Scan the entries below for the word "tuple", then copy each line that holds it.

:::::

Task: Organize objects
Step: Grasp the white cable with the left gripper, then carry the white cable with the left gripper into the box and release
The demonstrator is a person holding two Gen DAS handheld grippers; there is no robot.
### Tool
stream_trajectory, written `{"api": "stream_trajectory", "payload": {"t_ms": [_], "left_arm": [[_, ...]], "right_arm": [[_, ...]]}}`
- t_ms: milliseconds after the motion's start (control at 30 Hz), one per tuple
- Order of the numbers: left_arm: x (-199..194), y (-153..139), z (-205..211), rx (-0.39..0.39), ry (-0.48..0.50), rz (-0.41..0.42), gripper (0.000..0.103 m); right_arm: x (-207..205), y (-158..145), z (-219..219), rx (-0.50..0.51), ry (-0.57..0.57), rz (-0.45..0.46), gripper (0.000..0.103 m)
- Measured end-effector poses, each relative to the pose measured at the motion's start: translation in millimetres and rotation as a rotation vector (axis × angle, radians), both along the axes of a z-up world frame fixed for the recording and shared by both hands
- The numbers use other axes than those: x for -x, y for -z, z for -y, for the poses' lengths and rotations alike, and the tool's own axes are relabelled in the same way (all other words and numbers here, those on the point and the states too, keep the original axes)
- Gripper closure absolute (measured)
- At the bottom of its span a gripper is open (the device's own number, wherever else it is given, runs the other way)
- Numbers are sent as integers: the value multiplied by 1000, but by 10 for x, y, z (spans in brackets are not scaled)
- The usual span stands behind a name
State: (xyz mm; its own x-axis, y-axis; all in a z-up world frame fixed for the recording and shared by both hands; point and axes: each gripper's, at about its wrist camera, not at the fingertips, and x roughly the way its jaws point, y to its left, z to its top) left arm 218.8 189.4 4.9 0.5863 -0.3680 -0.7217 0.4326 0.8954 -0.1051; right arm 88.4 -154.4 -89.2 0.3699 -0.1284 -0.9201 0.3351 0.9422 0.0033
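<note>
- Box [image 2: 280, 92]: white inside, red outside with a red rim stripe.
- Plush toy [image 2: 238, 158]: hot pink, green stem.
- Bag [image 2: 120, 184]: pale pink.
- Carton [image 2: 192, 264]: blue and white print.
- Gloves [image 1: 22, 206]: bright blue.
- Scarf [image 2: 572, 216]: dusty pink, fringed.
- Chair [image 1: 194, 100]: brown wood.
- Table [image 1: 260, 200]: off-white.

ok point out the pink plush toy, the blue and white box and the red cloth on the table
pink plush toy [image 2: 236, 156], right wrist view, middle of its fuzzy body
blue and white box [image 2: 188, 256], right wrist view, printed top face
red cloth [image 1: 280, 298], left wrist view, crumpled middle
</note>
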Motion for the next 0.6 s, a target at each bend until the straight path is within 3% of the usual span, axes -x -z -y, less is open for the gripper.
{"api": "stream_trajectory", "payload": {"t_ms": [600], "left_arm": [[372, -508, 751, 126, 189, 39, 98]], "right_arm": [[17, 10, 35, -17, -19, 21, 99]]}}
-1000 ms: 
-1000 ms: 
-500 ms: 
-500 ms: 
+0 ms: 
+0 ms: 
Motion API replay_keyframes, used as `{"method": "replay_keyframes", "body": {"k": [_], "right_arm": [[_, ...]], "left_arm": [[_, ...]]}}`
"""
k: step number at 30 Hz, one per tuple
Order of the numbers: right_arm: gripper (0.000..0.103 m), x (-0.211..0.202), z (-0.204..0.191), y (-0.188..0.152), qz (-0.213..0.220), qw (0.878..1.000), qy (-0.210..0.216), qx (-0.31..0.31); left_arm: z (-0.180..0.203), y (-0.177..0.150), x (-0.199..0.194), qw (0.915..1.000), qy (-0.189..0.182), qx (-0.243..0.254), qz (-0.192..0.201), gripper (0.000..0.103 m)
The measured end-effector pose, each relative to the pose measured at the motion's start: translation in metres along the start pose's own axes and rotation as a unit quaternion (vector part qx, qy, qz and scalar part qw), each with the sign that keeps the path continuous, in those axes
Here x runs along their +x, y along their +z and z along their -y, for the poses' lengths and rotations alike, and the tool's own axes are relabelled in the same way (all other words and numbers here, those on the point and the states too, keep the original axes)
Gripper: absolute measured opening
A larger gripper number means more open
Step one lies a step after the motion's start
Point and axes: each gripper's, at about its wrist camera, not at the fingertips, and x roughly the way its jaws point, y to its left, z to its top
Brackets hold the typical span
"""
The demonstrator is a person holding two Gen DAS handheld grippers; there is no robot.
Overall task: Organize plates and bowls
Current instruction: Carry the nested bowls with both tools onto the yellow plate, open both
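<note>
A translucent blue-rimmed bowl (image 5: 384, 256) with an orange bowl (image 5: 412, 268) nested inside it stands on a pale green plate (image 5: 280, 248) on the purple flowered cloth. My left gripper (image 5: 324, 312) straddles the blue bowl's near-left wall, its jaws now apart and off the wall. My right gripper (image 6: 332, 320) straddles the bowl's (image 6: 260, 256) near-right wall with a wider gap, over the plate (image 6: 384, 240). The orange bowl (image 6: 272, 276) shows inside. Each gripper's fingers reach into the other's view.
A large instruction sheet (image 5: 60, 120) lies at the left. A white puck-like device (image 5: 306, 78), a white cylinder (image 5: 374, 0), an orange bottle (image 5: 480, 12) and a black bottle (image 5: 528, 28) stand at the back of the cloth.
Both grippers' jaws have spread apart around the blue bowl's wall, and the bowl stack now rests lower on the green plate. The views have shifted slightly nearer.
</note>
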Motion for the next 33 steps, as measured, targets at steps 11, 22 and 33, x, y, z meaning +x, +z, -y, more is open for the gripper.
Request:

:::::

§ TASK RESULT:
- t_ms: milliseconds after the motion's start (control at 30 Hz), one per tuple
k: step number at 30 Hz, one per tuple

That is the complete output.